Especialistas acusam o Museu do Louvre de estragar pintura
04 de janeiro de 2012 | 22h 10Elaine Sciolino - The New York Times
PARIS - O quadro Santa Ana com a Virgem e o Menino, de Leonardo da Vinci, pode não ter o mesmo status de estrela experimentado pela Mona Lisa. Mas, para o Museu do Louvre, é uma obra-prima tão importante quanto. E, agora, uma batalha se instalou, colocando de um lado o museu e, de outro, especialistas segundo os quais a limpeza do quadro foi feita de maneira "agressiva", causando danos irreparáveis.
Dois dos principais especialistas franceses na obra do artista pediram demissão do comitê que supervisionou a restauração, supostamente em protesto pelos procedimentos utilizados. Segolene Langle, ex-diretora de conservação do Louvre, e Jean-Piere Cuzin, ex-diretor de pinturas do museu, não deram explicações concretas para a decisão. Mas Langle afirmou que "durante todo o processo, preparei relatórios explicando minhas opiniões e deixando claro que deixaria a comissão caso alguns limites fossem ultrapassados".
Cuzin teria confidenciado a colegas que a técnica utilizada deixou o quadro claro demais, com um brilho que chamará a atenção do público do museu, mas à custa da integridade da pintura. Mas, para especialistas, algo maior do que o quadro está em jogo. A demissão de Langle, que é tida como uma das maiores autoridades do mundo em conservação de obras de arte, levou a especulações no secreto comitê de restaurações do Louvre. "A saída dela é uma perda gigantesca", disse Jacques Frank, consultou do Centro Armand Hammer de Estudos sobre Leonardo da Vinci, da Universidade da Califórnia. "Ela foi sempre considerada uma deusa nesse campo. Não há ninguém melhor do que ela, é insubstituível."
A restauração de obras de arte é sempre um tema polêmico – nos anos 90, por exemplo, um time de especialistas identificou danos na Capela Sistina, atribuídos a excessos na hora de retirar manchas provocadas por fumaça de velas. Mas o caso de Santa Ana com a Virgem e o Menino é diferente – pela primeira vez as críticas vêm de dentro do establishment de um grande museu. "Não há uma só verdade, mas é possível dizer que nem todos concordamos com relação aos níveis de limpeza do quadro", disse Frank, que também é consultor do Louvre. "Confesso que eu teria ficado feliz com um quadro mais escuro e ‘sujo’, sem o brilho que tem despertado confusão."

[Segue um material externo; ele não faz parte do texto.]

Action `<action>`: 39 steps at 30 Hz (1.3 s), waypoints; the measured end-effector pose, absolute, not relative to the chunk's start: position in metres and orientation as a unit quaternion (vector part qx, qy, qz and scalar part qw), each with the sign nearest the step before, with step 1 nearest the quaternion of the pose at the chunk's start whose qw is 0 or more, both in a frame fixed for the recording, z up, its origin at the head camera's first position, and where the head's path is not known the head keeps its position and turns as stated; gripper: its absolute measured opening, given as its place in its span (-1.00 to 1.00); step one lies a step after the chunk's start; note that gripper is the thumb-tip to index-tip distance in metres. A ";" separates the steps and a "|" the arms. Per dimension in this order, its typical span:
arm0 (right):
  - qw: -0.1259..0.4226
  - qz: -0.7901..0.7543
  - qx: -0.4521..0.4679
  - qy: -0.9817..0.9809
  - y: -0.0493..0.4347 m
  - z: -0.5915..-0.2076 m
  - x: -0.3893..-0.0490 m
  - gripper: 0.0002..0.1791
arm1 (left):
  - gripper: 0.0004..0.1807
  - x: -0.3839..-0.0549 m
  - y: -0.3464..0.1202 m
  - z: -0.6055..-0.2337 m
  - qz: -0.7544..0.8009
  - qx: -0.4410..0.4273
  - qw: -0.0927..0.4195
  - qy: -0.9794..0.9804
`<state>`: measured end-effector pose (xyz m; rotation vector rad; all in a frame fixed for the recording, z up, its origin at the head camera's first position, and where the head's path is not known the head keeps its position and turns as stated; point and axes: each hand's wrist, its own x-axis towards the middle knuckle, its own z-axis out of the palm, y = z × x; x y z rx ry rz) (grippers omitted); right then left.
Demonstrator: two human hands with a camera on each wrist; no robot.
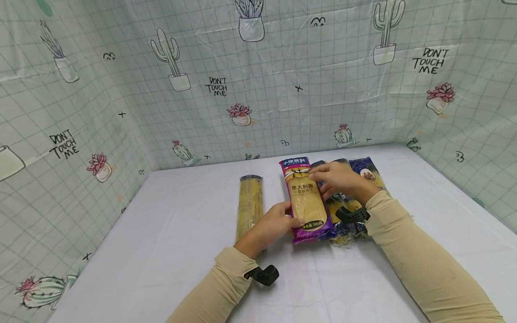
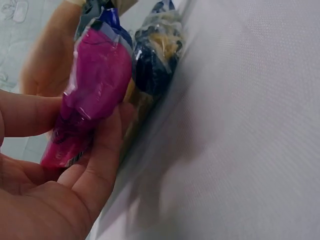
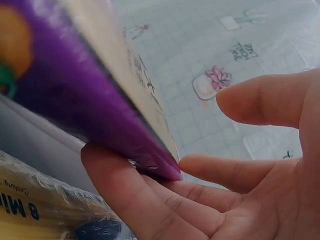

A história da restauração do quadro remonta ao início dos anos 90, quando o projeto foi abandonado – os restauradores chegaram à conclusão de que o solvente prejudicaria a técnica do sfumato, uma das marcas registradas de Da Vinci. Em 2010, um comitê foi formado para rediscutir a restauração.
A princípio, optou-se por uma aproximação "minimalista", destinada apenas a retirar manchas do quadro. Em algum momento, porém, a equipe chefiada por Cinzia Pasquali teria optado por uma limpeza mais radical, no que teria sido apoiada pela direção do museu. Vincent Pomarede, um dos diretores do Louvre, defendeu a posição da equipe. "A limpeza e restauração eram necessárias tanto por motivos de conservação quanto estéticos.
Em nenhum momento algum membro da comissão afirmou que a limpeza estava sendo de maneira imprudente ou que teríamos ido longe demais. A discussão era apenas estética – alguns membros defendiam a retirada de elementos pintados por outros artistas da época sobre o original de Da Vinci. Estamos todos satisfeitos com o resultado e agora vamos começar a fazer retoques antes de devolver o quadro ao público, em março."
Com relação às demissões de Langle e Cuzin, Pomarede afirmou que "são com certeza duas perdas grandes, que vão diminuir a diversidade de opiniões dentro do comitê". Ele, no entanto, não quis falar sobre os motivos apresentados pelos dois para a decisão de deixar o museu.